• At any time of the day, a good movie with popcorn or beer is a welcome pleasure.

    Blind (2015): Movie Review


    “An eye-opening drama on the fears and pains of a blind married woman.” 


    “It’s not important what’s real, so long as I can visualize it clearly.”

    With such intriguing thought, Blind takes us inside the mind of visually-impaired Ingrid. A directorial debut of Norwegian screenwriter Eskil Vogt, this puzzling drama is about a woman author whose recent loss of sight only sharpens her creative thinking, creating a flimsy borderline between her imaginary world and bleary reality.

    The film is told in Ingrid’s voice, events unfolding as she dictates them. Thirty-something Ingrid (Ellen Dorrit Petersen), a slim, blond, and beautiful former schoolteacher, suffers blindness of untold origin. She lives in a high-rise apartment with her successful architect husband, Morten (Henrik Rafaelsen). Despite Morten’s urging to venture into the outside world, Ingrid prefers to stay home and sit around all day. Sometimes, she gets to do the things she does before, although messily this time, but mostly, she types down on her laptop computer stories she imagines.

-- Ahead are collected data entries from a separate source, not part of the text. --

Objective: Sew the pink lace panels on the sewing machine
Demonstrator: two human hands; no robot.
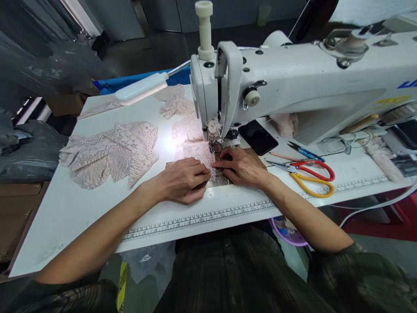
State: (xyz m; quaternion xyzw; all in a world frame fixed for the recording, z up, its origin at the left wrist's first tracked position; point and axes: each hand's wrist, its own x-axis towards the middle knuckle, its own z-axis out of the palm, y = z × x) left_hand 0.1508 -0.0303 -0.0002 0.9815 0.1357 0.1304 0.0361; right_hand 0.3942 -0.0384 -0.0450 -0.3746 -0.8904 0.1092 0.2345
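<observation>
Pale pink lace fabric (192,132) lies under the needle area of a white sewing machine (276,82). My left hand (184,179) rests on the lace left of the presser foot, its fingers bent and close together, pressing on the cloth. Right of the foot, my right hand (241,166) has its index finger stretched out to the lace edge, near the metal needle plate (218,179). Its thumb and other fingers are spread beside the foot. The fingertips of both hands nearly meet at the lace.
More lace pieces (112,152) lie on the white table (81,217) at the left. A lamp (141,88) hangs over it. Right of my right hand are a black phone (258,137), red-and-yellow scissors (312,178) and blue snips (306,152). A purple basket (289,234) stands below the edge.
</observation>
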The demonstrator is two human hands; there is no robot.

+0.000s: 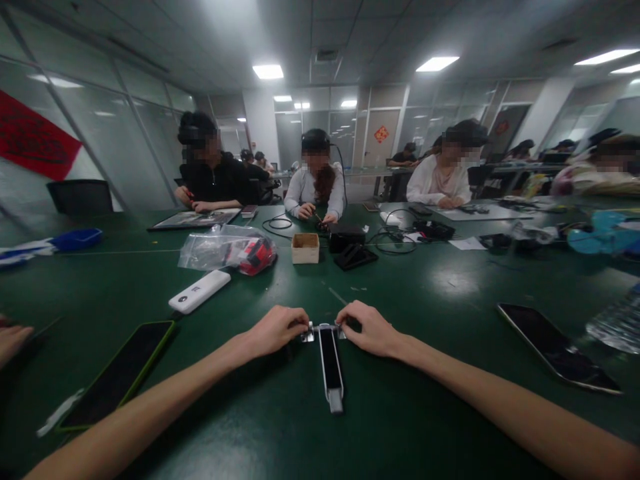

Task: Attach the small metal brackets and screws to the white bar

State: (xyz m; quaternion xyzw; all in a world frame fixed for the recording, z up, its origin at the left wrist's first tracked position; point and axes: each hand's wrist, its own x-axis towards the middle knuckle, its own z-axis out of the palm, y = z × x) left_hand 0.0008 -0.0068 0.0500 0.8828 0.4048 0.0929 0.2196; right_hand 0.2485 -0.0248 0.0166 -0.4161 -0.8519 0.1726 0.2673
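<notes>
A narrow device with a black face and a white rim (330, 360) lies on the green table (240, 413) in front of me, its pale tip toward me. Small metal pieces stick out on both sides of its far end. My left hand (280, 328) pinches at the left metal piece (307, 333), thumb and fingertips together. On the other side, my right hand (370, 327) has its fingertips closed at the right metal piece (342, 332). The fingers partly cover both pieces, and their exact shape is too small to tell.
A green-edged phone (120, 373) and white power bank (200, 291) lie left, a dark phone (557, 347) right. Beyond are a plastic bag (205, 250), small box (305, 249) and black case (346, 237). Another person's hand (13, 340) shows far left; people sit opposite.
</notes>
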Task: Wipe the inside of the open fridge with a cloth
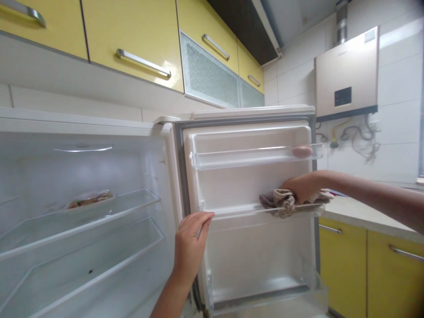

    In another neighbourhood, chubby and lonely Einar (Marius Kolbenstvedt) has developed addiction to online pornography and to all forms of fetish. Single, he takes fancy on a similarly lonely young woman living in the building across his street. He spies on her through his windows. The unknowing woman is Elin (Vera Vitali), a divorced Swedish mother whose shared custody of her daughter kept her in Norway.

    Morten has been staying up at nights a little later than before. Secretly, he exchanges sexy messages with Elin who he has met in an online dating chat. Ingrid senses Morten’s new habit and as her suspicions grow, she begins to crack and her stories start to come full circle. 

    Blind is a daring artwork. It is playful, inventive and persistently haunting. It revolves around Ingrid and the stories and people she imagines. The first half of the film switches between her and the other three characters and their complex relationships. Gently, certain truths dawn and ironically, they further murk the narrative instead of clearing the confusion. Surprisingly, it is an exciting experience as we are left to decide which ones are real and which are Ingrid’s imagination. Subplots and details are also continually changing, further bending realities and challenging our ability to discern make-believes.


    Director Vogt demands attention to details as he masterfully plays with sensory aspects, particularly with the audio and ocular senses. A glance, a tick, a whistle or a brief passing are little hints needed to be picked up. Vogt is fond of close-up shots and overstated sound effects. In some scene, visual details are replaced in an eye’s blink, such as the sex of Elin’s child from boy to girl and Morten’s meeting from a café to inside a bus. There are also appeals to humor and they come in handy to lighten up the dead moments, like the voice-prompted cell phone and color-detecting gadget.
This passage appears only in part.